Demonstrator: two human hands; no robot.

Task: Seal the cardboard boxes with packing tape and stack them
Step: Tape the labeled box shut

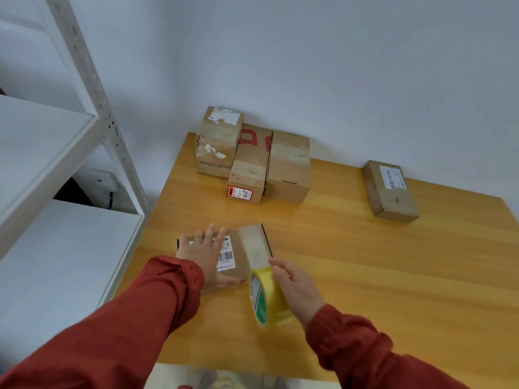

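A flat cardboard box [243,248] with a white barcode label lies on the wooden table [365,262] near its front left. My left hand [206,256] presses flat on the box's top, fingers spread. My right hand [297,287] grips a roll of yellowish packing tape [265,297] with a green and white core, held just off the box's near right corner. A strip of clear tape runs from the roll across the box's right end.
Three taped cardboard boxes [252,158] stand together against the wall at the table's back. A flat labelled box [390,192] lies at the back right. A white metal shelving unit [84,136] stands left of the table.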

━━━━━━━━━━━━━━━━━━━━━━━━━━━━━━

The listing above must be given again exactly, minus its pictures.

== ANSWER TO THE PROBLEM ==
Demonstrator: two human hands; no robot.

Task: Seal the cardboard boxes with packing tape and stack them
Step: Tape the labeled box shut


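A flat cardboard box [243,248] with a white barcode label lies on the wooden table [365,262] near its front left. My left hand [206,256] presses flat on the box's top, fingers spread. My right hand [297,287] grips a roll of yellowish packing tape [265,297] with a green and white core, held just off the box's near right corner. A strip of clear tape runs from the roll across the box's right end.
Three taped cardboard boxes [252,158] stand together against the wall at the table's back. A flat labelled box [390,192] lies at the back right. A white metal shelving unit [84,136] stands left of the table.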

The answer has been fully stated.